## WORK REQUIRED
When a line in the material contains the word "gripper", copy it.

## AVAILABLE DATA
· · · · · · ·

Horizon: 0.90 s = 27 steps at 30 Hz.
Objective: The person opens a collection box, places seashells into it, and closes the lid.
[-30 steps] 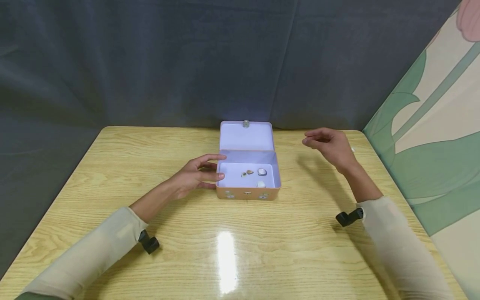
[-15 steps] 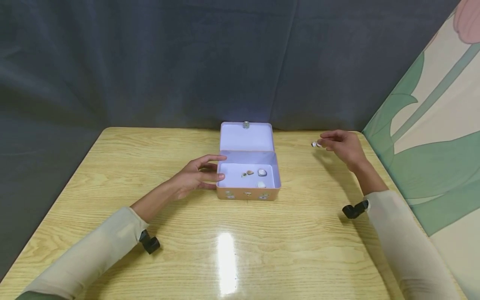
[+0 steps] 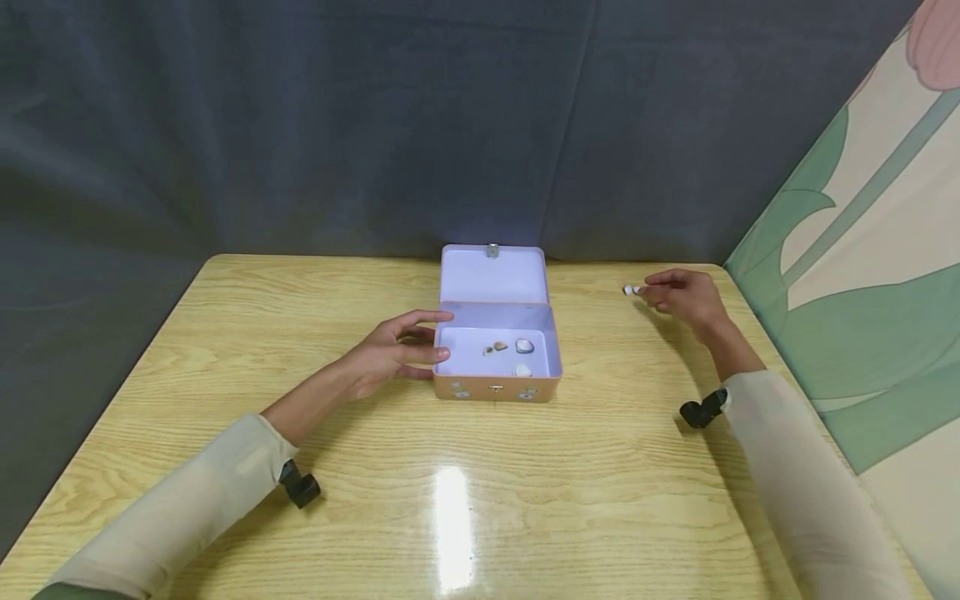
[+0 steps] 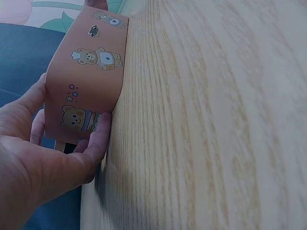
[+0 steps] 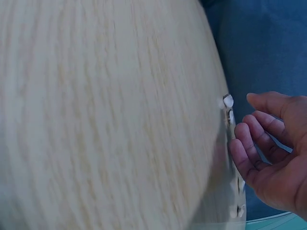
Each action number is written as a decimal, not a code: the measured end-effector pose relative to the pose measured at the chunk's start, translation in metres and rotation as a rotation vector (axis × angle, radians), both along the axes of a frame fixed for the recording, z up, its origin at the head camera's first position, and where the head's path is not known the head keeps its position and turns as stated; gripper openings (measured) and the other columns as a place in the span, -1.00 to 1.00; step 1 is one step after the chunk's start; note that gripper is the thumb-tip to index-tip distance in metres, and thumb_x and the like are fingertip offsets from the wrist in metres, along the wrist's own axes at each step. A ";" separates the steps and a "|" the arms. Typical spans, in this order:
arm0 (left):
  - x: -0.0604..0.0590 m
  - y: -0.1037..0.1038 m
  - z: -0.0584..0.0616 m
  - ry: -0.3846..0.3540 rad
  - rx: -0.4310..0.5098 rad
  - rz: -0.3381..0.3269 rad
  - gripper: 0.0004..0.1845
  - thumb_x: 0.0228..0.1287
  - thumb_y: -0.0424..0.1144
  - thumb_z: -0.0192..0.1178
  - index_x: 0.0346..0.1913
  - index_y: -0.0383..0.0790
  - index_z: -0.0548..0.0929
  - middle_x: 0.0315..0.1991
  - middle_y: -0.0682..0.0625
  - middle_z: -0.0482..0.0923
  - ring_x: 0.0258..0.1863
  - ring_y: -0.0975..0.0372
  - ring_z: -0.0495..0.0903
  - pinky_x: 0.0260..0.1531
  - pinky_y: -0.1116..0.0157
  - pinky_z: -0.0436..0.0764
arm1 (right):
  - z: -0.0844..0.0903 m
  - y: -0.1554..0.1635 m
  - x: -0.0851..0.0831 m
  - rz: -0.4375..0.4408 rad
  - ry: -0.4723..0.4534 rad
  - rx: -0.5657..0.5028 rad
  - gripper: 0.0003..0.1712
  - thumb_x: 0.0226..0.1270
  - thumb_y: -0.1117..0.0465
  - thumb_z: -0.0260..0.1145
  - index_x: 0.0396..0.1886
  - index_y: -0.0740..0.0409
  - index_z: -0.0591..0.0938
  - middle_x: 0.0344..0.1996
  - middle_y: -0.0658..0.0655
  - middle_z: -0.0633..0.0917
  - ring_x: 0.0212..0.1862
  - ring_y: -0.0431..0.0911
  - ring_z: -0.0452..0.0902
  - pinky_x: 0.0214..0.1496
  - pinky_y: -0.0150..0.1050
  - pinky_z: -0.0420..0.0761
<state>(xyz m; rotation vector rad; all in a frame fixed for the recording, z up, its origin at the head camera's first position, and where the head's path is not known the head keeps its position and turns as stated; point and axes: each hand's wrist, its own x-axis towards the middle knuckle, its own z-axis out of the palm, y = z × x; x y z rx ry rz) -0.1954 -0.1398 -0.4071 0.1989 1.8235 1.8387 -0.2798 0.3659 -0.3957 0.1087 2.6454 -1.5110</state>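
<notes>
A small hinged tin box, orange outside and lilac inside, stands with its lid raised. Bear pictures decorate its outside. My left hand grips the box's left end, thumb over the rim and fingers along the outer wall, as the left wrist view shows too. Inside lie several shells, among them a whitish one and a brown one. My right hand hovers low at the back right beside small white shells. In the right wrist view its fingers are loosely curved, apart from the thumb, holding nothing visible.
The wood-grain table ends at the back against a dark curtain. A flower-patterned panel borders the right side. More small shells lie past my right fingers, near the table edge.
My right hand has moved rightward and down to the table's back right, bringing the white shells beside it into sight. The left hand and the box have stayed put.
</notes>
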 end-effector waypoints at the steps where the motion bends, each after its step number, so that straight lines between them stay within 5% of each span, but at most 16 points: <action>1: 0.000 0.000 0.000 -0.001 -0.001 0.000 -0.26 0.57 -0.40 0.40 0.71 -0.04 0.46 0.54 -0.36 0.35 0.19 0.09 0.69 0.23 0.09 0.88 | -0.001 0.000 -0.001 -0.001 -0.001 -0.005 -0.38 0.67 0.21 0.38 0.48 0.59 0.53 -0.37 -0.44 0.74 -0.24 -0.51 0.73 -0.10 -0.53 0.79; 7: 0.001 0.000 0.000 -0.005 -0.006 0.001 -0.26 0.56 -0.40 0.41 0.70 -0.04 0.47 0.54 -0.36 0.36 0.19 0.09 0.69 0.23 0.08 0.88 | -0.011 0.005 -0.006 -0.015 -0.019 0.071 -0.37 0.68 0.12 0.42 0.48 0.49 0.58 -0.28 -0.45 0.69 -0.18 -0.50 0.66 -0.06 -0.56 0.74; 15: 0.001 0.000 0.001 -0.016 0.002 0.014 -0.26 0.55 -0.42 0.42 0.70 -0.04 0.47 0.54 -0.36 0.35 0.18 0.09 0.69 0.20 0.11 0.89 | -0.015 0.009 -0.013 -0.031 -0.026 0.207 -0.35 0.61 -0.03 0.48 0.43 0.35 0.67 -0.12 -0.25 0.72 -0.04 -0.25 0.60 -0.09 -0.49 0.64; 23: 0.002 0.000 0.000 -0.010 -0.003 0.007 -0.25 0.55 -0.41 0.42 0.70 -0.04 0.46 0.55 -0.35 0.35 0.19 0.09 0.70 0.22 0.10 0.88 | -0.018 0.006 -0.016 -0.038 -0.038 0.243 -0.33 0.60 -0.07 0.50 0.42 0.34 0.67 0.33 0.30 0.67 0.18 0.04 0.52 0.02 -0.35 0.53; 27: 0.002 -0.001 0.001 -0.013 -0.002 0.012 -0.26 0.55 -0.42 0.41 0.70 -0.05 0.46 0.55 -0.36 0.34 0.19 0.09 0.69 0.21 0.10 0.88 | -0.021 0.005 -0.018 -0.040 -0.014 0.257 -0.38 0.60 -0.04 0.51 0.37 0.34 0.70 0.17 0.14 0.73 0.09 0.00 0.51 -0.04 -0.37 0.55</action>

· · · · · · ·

## TASK OUTPUT
Each action number is written as a decimal, not a code: the measured end-effector pose relative to the pose measured at the chunk's start, translation in metres and rotation as a rotation vector (axis × angle, radians), both along the axes of a frame fixed for the recording, z up, its origin at the head camera's first position, and where the head's path is not known the head keeps its position and turns as stated; gripper openings (measured) and the other columns as a place in the span, -1.00 to 1.00; step 1 is one step after the chunk's start; note that gripper is the thumb-tip to index-tip distance in metres, and thumb_x and the like are fingertip offsets from the wrist in metres, along the wrist's own axes at each step. A ";" separates the steps and a "|" the arms. Typical spans, in this order:
  - gripper: 0.0004..0.1845
  - gripper: 0.0003..0.1712

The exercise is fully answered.